Mantan Napi Teroris: Orang Jadi Jahat karena Salah Pilih Ustaz
RIAUMANDIRI.ID, JAKARTA - Dua eks tokoh yang pernah 'terjerumus' pada aksi-aksi kekerasan bermotif agama tampil dalam sebuah forum bertema kebangsaan. Keduanya berpesan agar berhati-hati memilih guru keagamaan atau mengikuti kelompok kajian agama.
Eks narapidana kasus terorisme (napiter) Sofyan Tsauri mengatakan berbagai cara dilakukan oleh kelompok-kelompok radikal untuk merekrut anggota dengan tujuan melakukan kekerasan. Sofyan semula adalah anggota polisi yang kemudian bergabung dengan kelompok teroris melakukan pelatihan kemiliteran (i'dad) di Aceh tahun 2010.
"Dari hampir 3.000 orang yang ditangkap di Indonesia terkait kasus terorisme sejak awal tahun 2000 hingga sekarang, rata-rata dari golongan orang-orang yang kajian keagamaan namun kurang referensi," kata Sofyan dalam diskusi publik 'Peran Generasi Muda dalam Membangun Nilai Kebangsaan di Era Millenial' di Sukoharjo, Jateng, Jumat (24/7/2020).
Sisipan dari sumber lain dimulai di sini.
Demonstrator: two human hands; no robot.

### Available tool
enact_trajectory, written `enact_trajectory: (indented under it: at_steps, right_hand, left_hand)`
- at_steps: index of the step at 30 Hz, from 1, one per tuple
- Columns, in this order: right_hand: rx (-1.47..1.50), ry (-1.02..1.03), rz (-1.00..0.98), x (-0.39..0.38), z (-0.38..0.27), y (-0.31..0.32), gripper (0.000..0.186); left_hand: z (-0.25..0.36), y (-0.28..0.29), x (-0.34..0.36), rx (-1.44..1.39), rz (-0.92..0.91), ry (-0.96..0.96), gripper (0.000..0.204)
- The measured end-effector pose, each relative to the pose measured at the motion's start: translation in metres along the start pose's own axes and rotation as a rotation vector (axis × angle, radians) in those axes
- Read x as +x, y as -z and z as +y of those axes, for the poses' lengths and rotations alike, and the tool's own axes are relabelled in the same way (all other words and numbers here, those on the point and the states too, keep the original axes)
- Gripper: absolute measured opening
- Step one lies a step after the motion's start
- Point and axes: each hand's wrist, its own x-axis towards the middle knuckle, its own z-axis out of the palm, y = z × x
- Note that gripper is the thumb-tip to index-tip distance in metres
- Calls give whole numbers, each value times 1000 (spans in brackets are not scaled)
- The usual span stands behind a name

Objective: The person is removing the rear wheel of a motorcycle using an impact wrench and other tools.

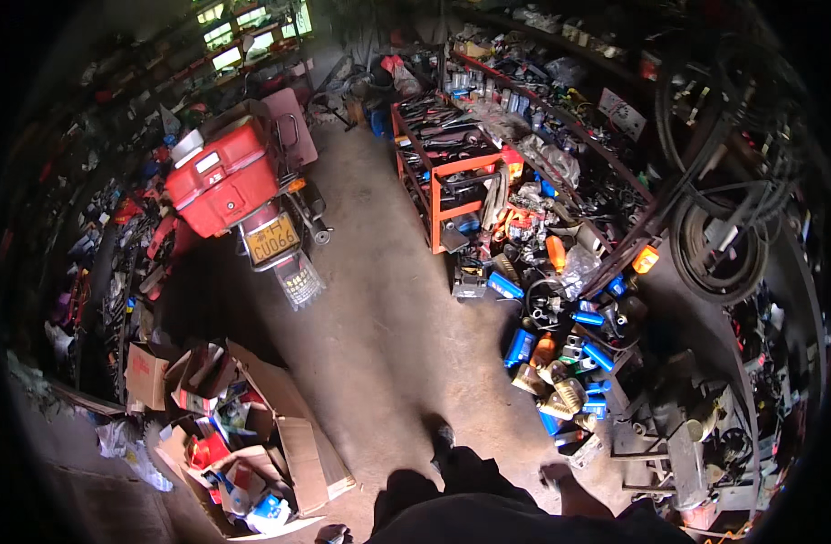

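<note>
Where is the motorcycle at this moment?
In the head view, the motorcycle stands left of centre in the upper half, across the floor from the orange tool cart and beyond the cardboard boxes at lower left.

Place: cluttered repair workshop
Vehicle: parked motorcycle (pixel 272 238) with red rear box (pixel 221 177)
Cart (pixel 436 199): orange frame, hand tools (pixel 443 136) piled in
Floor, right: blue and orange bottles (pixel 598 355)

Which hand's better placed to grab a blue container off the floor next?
Right, probably: the right hand is on the same side as the blue containers; the left hand isn't clearly visible.
</note>
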Motion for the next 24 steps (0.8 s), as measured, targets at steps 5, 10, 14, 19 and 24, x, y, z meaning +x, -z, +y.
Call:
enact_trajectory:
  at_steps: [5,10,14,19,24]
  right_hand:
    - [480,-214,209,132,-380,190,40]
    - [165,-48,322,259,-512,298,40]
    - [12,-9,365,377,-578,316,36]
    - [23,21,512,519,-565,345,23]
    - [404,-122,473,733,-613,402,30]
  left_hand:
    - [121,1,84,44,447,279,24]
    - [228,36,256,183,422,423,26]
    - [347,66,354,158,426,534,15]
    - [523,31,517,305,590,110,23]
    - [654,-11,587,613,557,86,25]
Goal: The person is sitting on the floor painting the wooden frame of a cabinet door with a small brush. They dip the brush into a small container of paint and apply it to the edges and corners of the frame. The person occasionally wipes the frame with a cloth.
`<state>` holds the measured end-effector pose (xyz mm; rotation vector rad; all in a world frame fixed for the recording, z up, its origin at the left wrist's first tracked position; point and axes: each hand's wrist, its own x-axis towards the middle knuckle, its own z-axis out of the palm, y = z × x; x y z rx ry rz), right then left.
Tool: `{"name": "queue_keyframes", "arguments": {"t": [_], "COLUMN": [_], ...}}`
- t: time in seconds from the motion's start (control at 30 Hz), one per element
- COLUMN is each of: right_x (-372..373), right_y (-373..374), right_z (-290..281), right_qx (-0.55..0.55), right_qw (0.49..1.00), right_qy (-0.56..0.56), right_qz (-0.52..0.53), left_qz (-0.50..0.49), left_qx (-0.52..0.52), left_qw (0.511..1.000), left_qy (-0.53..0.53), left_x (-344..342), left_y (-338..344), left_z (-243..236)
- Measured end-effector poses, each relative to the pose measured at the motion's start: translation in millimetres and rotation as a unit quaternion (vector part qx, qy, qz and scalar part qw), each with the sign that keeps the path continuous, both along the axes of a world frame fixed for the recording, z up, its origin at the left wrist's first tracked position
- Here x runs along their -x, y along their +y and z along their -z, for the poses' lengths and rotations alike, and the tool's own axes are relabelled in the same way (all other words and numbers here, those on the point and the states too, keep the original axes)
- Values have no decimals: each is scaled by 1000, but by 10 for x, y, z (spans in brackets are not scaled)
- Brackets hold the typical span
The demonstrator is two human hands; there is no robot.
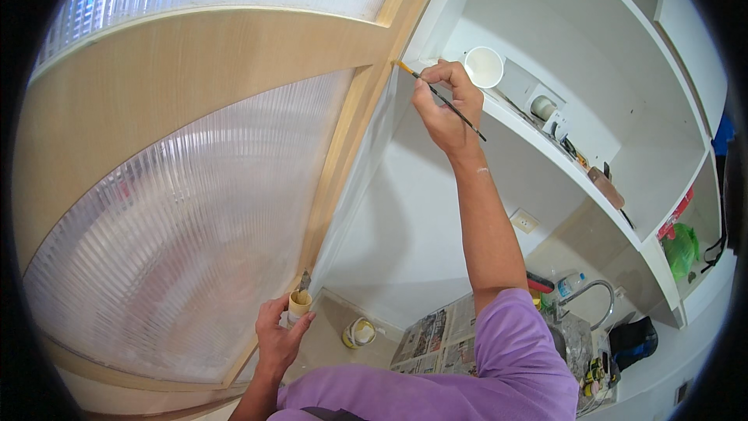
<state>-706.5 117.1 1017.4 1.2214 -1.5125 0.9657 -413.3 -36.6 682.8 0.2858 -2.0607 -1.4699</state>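
My right hand (452,105) is raised and pinches a thin paintbrush (441,97) with a dark handle. The brush's orange-yellow tip meets the edge of the light wooden frame (382,82), where the frame adjoins the white cabinet. Low on the left, my left hand (282,333) is wrapped round a small cup (299,306) with tan contents. A metal putty knife or similar flat tool (305,281) sticks up out of the cup; its lower end is hidden. Ribbed translucent panels (195,218) fill the wooden frame.
On the white shelf (530,129) stand a white cup (484,67) and several tools. A paint bucket (359,333) is on the floor. Newspaper (436,341) covers the counter beside a curved faucet (596,288) and a plastic bottle (570,284). A green bag (681,249) lies at far right.
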Motion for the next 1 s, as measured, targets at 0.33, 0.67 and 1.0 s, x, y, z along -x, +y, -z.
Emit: {"name": "queue_keyframes", "arguments": {"t": [0.33, 0.67, 1.0], "right_x": [-19, 22, -18], "right_y": [-36, 22, 27], "right_z": [-11, -7, -13], "right_qx": [-16, -16, -24], "right_qw": [999, 1000, 999], "right_qy": [20, 4, -5], "right_qz": [29, 18, 26], "left_qz": [-3, -7, -14], "left_qx": [-1, -4, -1], "left_qw": [1000, 1000, 1000], "left_qy": [-4, -3, -4], "left_x": [-22, -59, -106], "left_y": [4, 0, 2], "left_z": [4, 3, 15]}}
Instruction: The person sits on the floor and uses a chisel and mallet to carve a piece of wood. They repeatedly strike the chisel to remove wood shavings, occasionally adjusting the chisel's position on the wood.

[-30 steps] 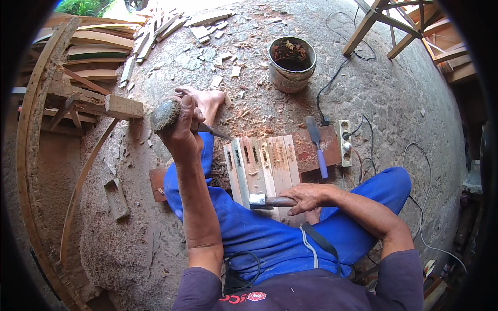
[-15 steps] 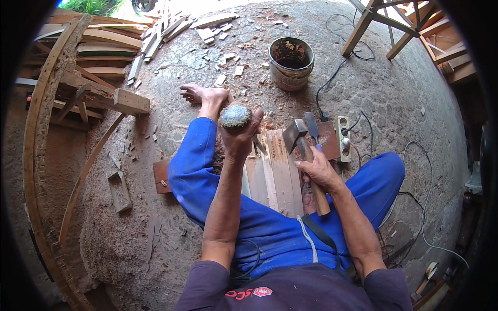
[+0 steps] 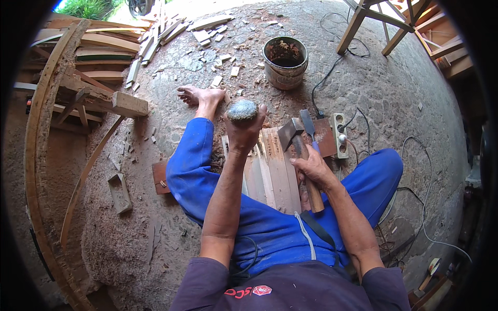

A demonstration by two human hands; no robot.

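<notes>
My left hand [image 3: 244,137] is closed around an upright chisel; its round, frayed handle end [image 3: 241,110] faces up. The chisel's lower part is hidden beneath the hand. With fingers wrapped round the wooden handle, my right hand [image 3: 314,168] holds a hatchet [image 3: 292,130], head pointing away from me. Between my legs lies a pale, grooved wooden workpiece [image 3: 267,179], marked with small dark notches at its far part. Just right of the hatchet head is another chisel [image 3: 307,124] with a flat metal blade and blue handle. It lies partly over a brown board [image 3: 326,136].
A stained bucket [image 3: 284,78] stands ahead, with wood offcuts [image 3: 201,36] scattered to its left. A white power strip [image 3: 340,136] and cables lie right of the workpiece. Curved timbers [image 3: 39,129] line the left. A wooden trestle [image 3: 358,26] stands far right; a small wooden box [image 3: 120,193] lies left.
The chisel's top and my left hand have shifted slightly right. My right hand and the hatchet have moved slightly left and away from me. The whole view has shifted a little.
</notes>
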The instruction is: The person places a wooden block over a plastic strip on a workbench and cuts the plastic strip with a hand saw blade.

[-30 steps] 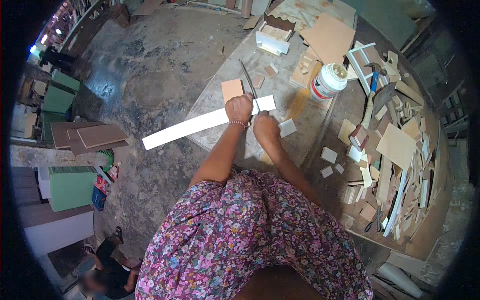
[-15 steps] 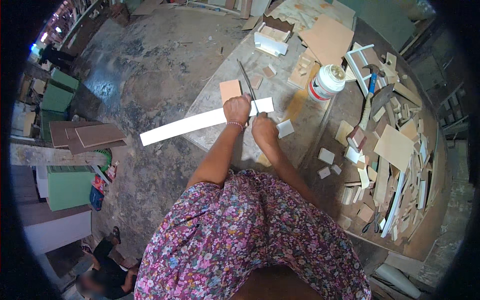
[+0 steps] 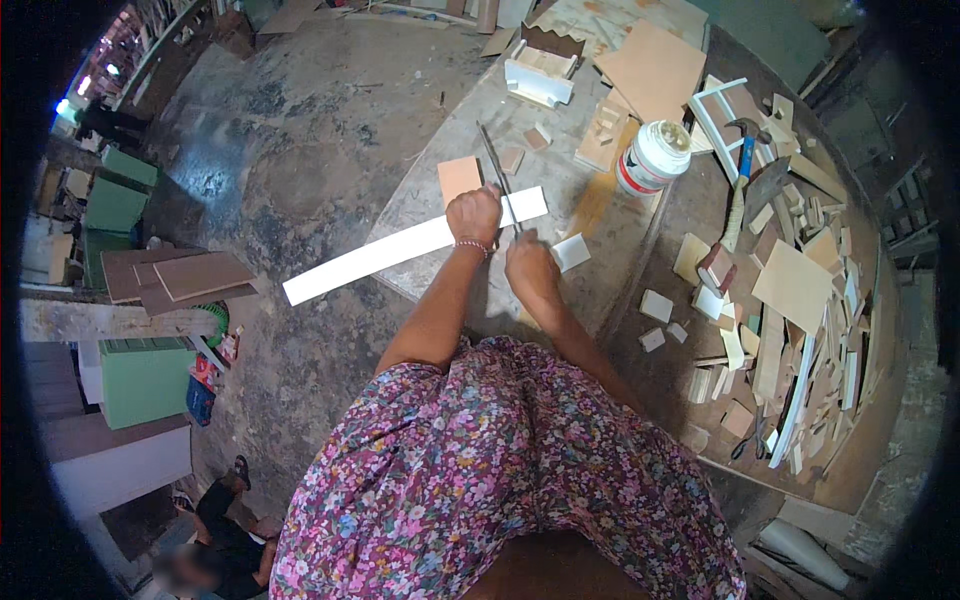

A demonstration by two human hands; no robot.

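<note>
My left hand [image 3: 472, 218] is closed over a long white strip [image 3: 370, 258], pressing it on the worktable [image 3: 430, 175] near a tan square board [image 3: 457, 178]; the strip's left end reaches past the table's edge. Just right of it, my right hand [image 3: 532, 268] grips a long, thin saw [image 3: 491, 150] that lies across the strip near its right end; the handle is hidden in my fingers. A small white square piece [image 3: 572, 251] lies beside that hand. Farther right stands an open white tub [image 3: 653, 160] with pale contents.
Offcuts [image 3: 790, 290], a hammer [image 3: 746, 155] and a white frame [image 3: 715, 115] crowd the table's right. A small wooden box [image 3: 540, 70] is at the back. Boards [image 3: 200, 275] and green panels [image 3: 145, 385] are left; another person [image 3: 220, 530] is low on the left.
The saw and my right hand have shifted only slightly along the cutting line. My left hand stays on the white strip, which holds nearly the same position.
</note>
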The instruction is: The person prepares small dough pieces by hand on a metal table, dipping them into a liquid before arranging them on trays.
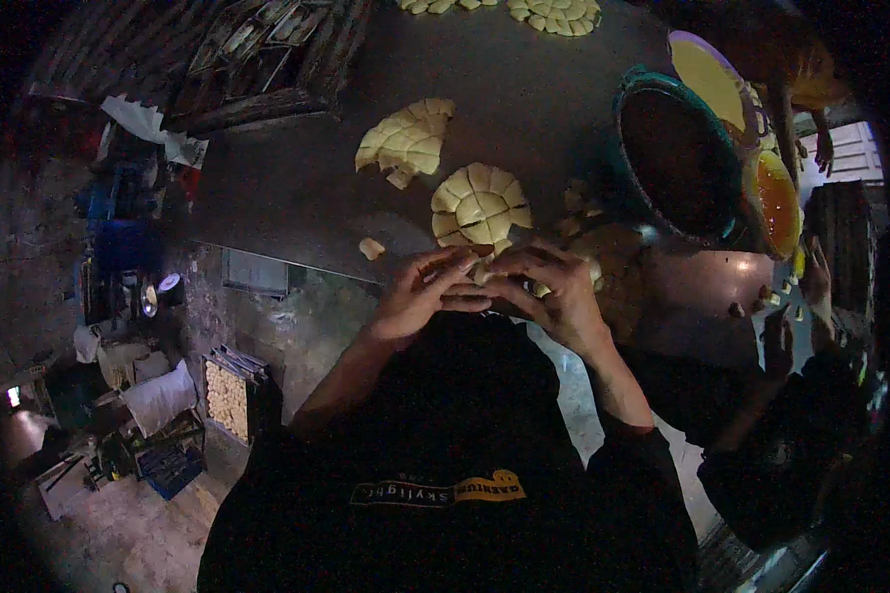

Kebangkitan semangat beragama, kata Sofyan, sering tidak diimbangi dengan keseriusan dalam menjadi referensi yang kuat. Banyak orang yang belajar agama hanya pada buku, tanpa pembimbing sehingga sangat membahayakan.
Sering juga dijumpai orang belajar agama kepada para guru yang pemahaman agamanya kurang memadai. Guru atau ustaz tersebut hanya melakukan 'copy paste' pemahaman keagamaan dari Timur Tengah untuk diterapkan di Indonesia yang sebenarnya memiliki latar belakang kondisi dan situasi yang sangat berbeda.
"Sehingga sering kali yang kita jumpai bahwa orang jahat adalah orang lugu yang salah guru. Sering kali orang menjadi jahat karena salah memilih ustaz. Apalagi memang kelompok-kelompok seperti itu sangat lihai memengaruhi calon korban untuk direkrut," ujar Sofyan sembari menceritakan bahwa dia sudah berdinas di kepolisian 13 tahun ketika memilih bergabung di kelompok radikal.
Hal serupa juga disampaikan oleh Amir Mahmud, alumni akademi militer perang Afghanistan. Amir Mahmud mengatakan bahwa keterpaparan generasi muda terhadap paham-paham membahayakan sangat tinggi.
Hal tersebut terjadi karena banyaknya sumber informasi yang bisa diakses tanpa filter.
"Banyak media yang bisa menjadi perantara transfer paham kekerasan, termasuk cara-cara melakukan kekerasan itu sendiri. Sama sekali tak ada saringan. Banyak orang yang menelan mentah-mentah semua pemahaman itu tanpa difilter atau ditanyakan lagi kepada orang yang lebih ahli. Ini sangat berbahaya," ujar Direktur Amir Mahmud Center tersebut.